1. Field of the Invention
The present invention relates to a digital control type temperature-compensated crystal oscillator capable of compensating at a temperature over a temperature compensation range.
2. Description of Related Background Art
A conventional digital control type temperature-compensated crystal oscillator has a structure such as shown in FIGS. 4A and 4B.
In the crystal oscillator shown in FIG. 4A, a temperature detected by a temperature detector 1 is converted into address data by an address converter 2. Temperature compensation data is read from a memory 3 at an address designated by the address data. If the detected temperature is within a temperature compensation range, the temperature compensation data read from the memory 3 is selected by a changeover circuit 4, and supplied to a D/A converter 5 to be converted into an analog voltage. This analog voltage is applied as an oscillation frequency controlling voltage to a voltage controlled crystal oscillator 6 to perform temperature compensation for the oscillation frequency of the voltage controlled crystal oscillator 6.
The memory 3 stores temperature compensation data at address corresponding to measured temperature data within the temperature compensation range, as indicated within the temperature compensation data store region in FIG. 5A. If an address converted by the address converter 2 is judged by an address discrimination circuit 7 that it is lower than the upper limit address, then an initially set upper temperature compensation data, e.g., 21, is selected by the changeover circuit 4 from an upper limit temperature compensation data register 8, and supplied to the D/A converter 5. If an address converted by the address converter 2 is judged by the address discrimination circuit 7 that it is higher than a lower limit address, then an initially set lower temperature compensation data, e.g., 231, is selected by the changeover circuit 4 from a lower limit temperature compensation data register 9, and supplied to the D/A converter 5. In this manner, if an address is over the temperature compensation range, the temperature compensation is performed using limit temperature compensation data in the memory 3.
In the crystal oscillator shown in FIG. 4B, a memory 3 stores temperature compensation data at address converted from measured temperature data within the temperature compensation range, as indicated within the temperature compensation data store regions in FIG. 5B. If an address converted by an address converter 2 is judged by an address discrimination circuit 7 that it is over the temperature compensation range, then an initially set upper temperature compensation data, e.g., 125, is selected by a changeover circuit 4 from a center temperature compensation data register 125, and supplied to a D/A converter 5. In this manner, if an address is over the temperature compensation range, the temperature compensation is performed using center temperature compensation data in the memory 3.
In the digital control type temperature-compensated crystal oscillator shown in FIG. 4A, as shown by a dot line in FIG. 5A, the upper limit temperature compensation data 21 for all address corresponding to measured temperatures lower than the temperature compensation range in store in the memory 3 outside of the temperature compensation data store region, and the lower limit temperature compensation data 231 for all address corresponding to measured temperatures higher than the temperature compensation range is stored in the memory 3 outside of the temperature compensation data store region. Furthermore, the more the measured data goes away from the temperature compensation data store region, the more the temperature compensation data goes away from an optimum temperature compensation data.

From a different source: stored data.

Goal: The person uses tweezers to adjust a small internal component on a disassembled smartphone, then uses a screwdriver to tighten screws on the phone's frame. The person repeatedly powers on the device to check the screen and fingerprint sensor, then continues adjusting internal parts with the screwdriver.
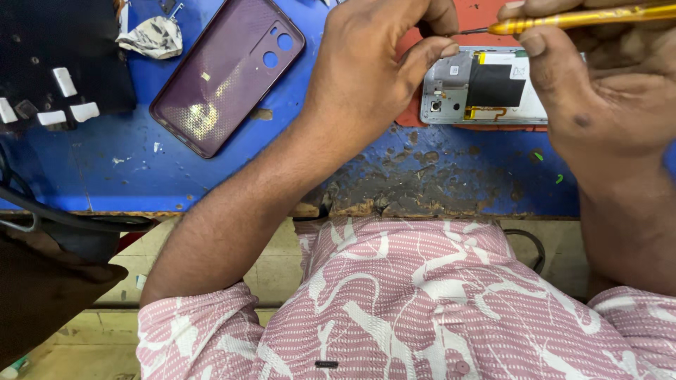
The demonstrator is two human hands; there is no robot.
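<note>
An opened phone (pixel 486 88) with its back removed lies on a red mat (pixel 486 15) at the top right; its silver frame, a black patch and a yellow flex strip show. My left hand (pixel 373 63) rests on the phone's left end, thumb and forefinger pinched at its edge. Over the phone's top edge, my right hand (pixel 605 84) grips a yellow-handled screwdriver (pixel 584 17), held almost level with its thin dark tip pointing left toward my left fingers. The purple back cover (pixel 225 70) lies inside-up on the blue bench to the left.
The blue bench top (pixel 232 169) is worn and chipped along its near edge. A crumpled tissue (pixel 151 36) lies near the cover. A black tray (pixel 56 63) with small white parts sits at the far left. Dark cables (pixel 49 211) hang over the left edge.
</note>
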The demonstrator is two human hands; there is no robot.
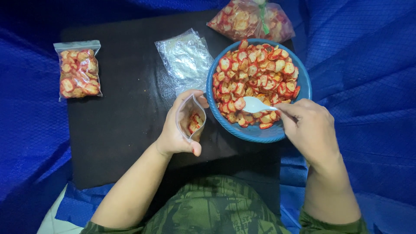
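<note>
Spoon (255, 104) sits pinched in the right hand (310, 128) over the bowl (303, 84); left hand (175, 132) grips the pouch (190, 118) open, so bring its mouth just beside the spoon to avoid spills

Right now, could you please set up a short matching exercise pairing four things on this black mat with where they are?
Things:
1. sealed snack bag
2. white spoon
3. small open pouch
4. empty clear bags

Places:
A. in the left hand
B. far left of the black mat
C. in the right hand, over the blue bowl
D. flat beside the bowl

Pairs: 1-B, 2-C, 3-A, 4-D
</note>
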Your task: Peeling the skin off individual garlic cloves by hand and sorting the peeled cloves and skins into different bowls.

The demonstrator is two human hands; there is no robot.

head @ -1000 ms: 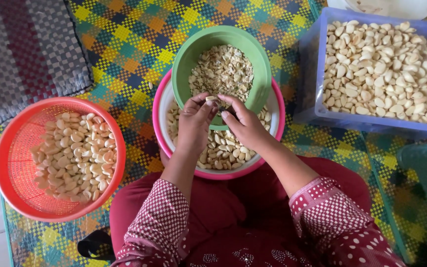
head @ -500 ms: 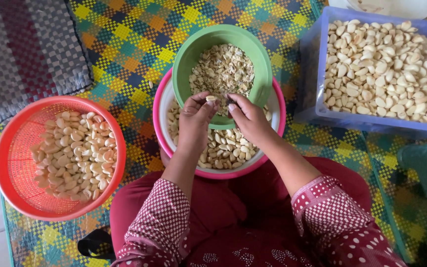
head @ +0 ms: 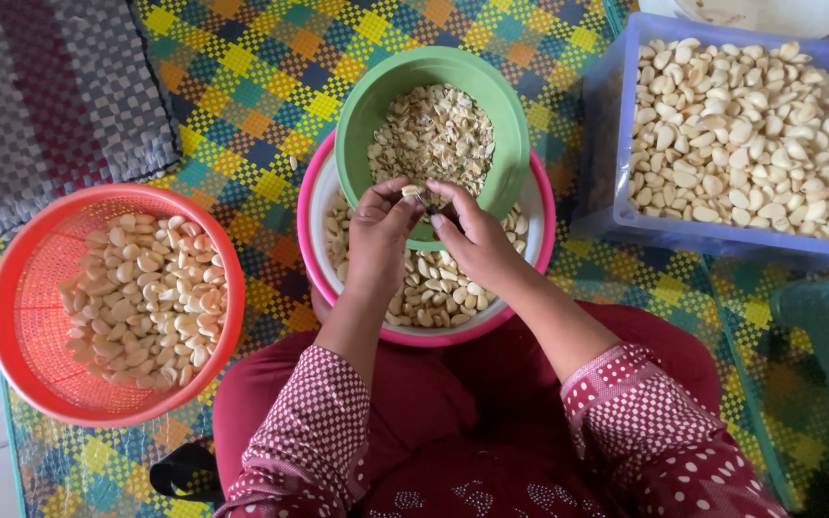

In the digital control type temperature-compensated crystal oscillator shown in FIG. 4B, although the circuit structure is simpler, the center temperature compensation data 125 for all addresses corresponding to measured temperatures over the temperature compensation range is stored in the memory 3 outside of the temperature compensation data store region. It can be said that the oscillator at measured temperatures over the temperature compensation range is not subject to temperature compensation in a practical sense. Furthermore, the temperature compensation data near at the upper and lower limits of the temperature compensation range changes greatly, resulting in frequency jump or skip.